There’s another result of the budgetary reductions. The general trend, according to some observers, is for the budgetary reductions to cause more cheating by taxpayers on their returns. Thus, it may be easier for individuals to cut a corner or two, with thoughts that fewer audits means a greater chance of success. That is not, however, a recommended strategy because of legal propriety, moral compulsion and the remaining risk of getting caught.
One retired IRS supervisor expressed recently his sentiments that the IRS is heading for a crisis, even perhaps a crash. He stated he had never seen a point where the IRS had been stretched out as it is now. At the same time that resources have dwindled dramatically, tax return filings have gone up by 3.4 percent, placing the agency in a precarious situation.
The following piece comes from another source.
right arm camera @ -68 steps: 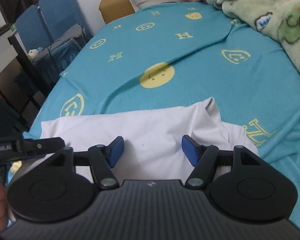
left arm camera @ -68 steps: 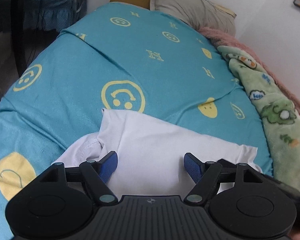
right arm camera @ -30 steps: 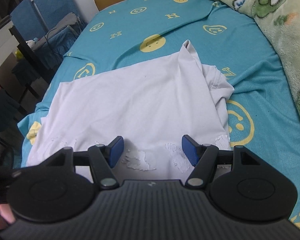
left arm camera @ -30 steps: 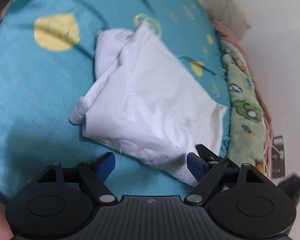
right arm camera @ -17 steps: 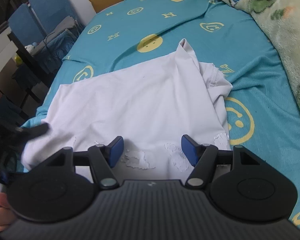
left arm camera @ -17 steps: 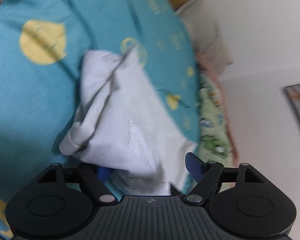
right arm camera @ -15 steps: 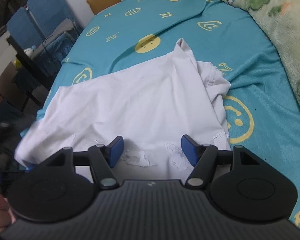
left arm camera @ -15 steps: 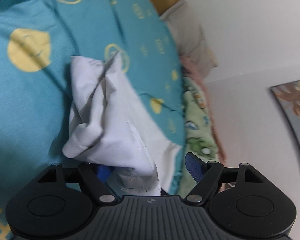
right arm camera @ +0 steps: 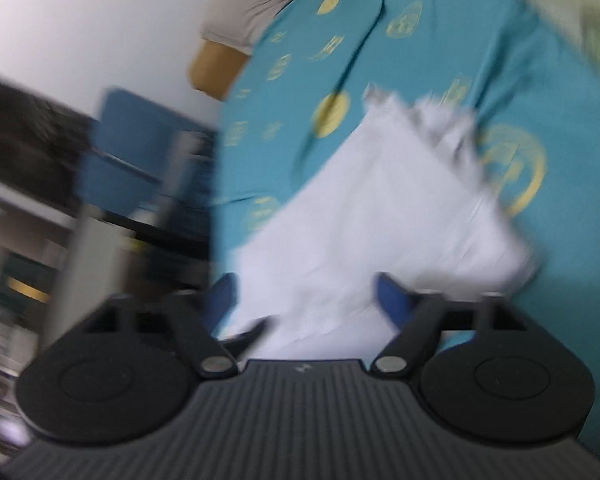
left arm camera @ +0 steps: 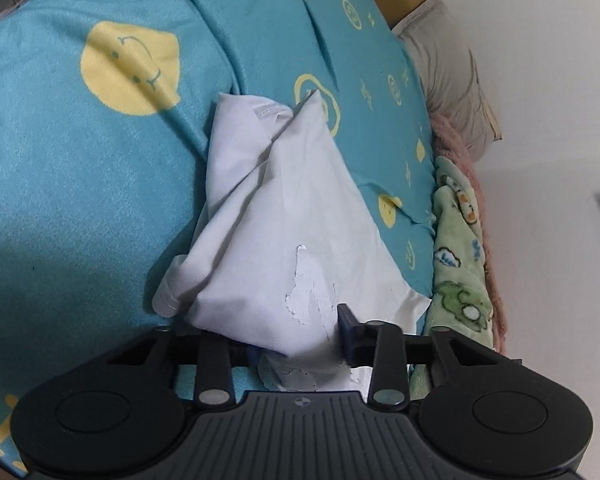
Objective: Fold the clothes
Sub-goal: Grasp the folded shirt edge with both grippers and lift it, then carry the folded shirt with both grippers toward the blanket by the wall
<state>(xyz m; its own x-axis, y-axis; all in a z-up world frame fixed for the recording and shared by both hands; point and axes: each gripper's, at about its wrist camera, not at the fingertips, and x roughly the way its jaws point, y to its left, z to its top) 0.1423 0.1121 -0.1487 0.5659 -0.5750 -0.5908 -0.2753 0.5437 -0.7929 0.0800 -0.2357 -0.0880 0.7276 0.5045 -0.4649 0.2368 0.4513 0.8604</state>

Since the IRS collects about 90 percent of the government’s revenue, one wonders whether the trend set up by congressional de-funding of the agency is a wise move for the economy of the country. The current trend penalizes taxpayers who remain honest in the sense that it rewards those who may choose to cheat. It also penalizes the poor and middle class workers in Nevada and everywhere else, in that it is the rich who typically have the resources to take advantage of overworked tax auditors. Nevertheless, taxpayers –whether rich or otherwise — facing an IRS audit typically benefit by consulting with an attorney experienced in handling tax law issues.